Set down, without alteration, the lines from the one that contains "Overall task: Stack" through the final line of the material below.

[Start of Attachment]

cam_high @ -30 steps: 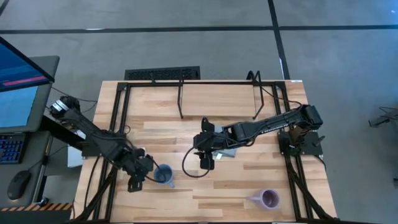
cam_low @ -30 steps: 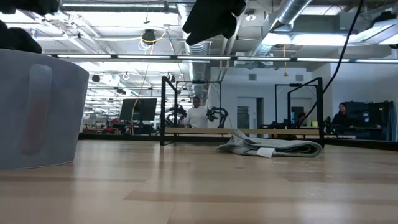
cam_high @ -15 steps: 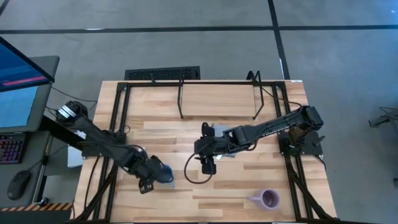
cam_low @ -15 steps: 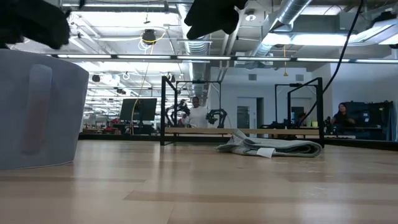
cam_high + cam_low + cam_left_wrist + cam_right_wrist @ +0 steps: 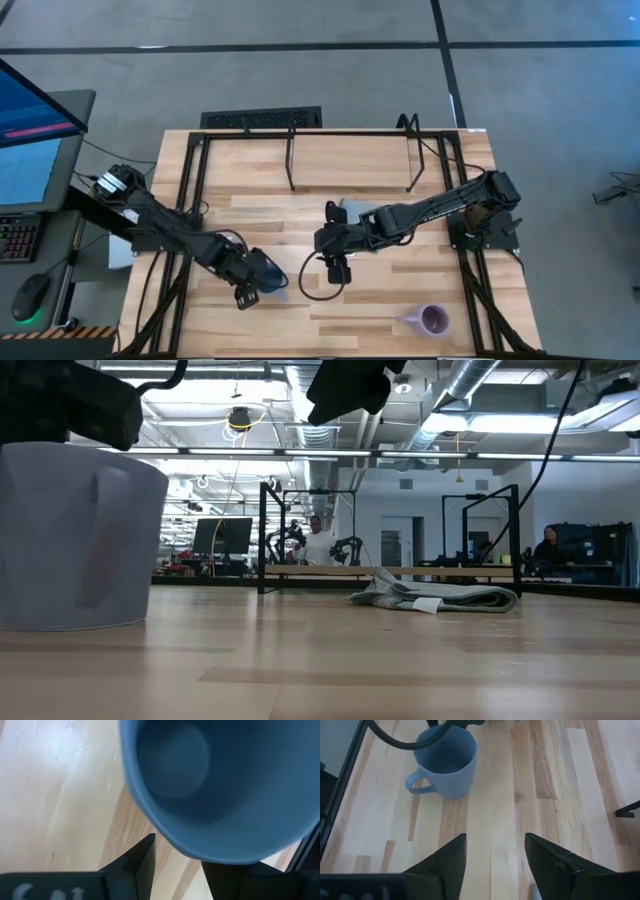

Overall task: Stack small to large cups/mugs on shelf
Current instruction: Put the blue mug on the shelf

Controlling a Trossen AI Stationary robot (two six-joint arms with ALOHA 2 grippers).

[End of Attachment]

#### Answer area
Overall task: Stack small to large cups/mugs on shelf
Current instruction: Put the blue mug on the shelf

Controlling a Trossen AI Stationary robot (two six-joint arms with ALOHA 2 grippers).

The exercise has been carried out completely.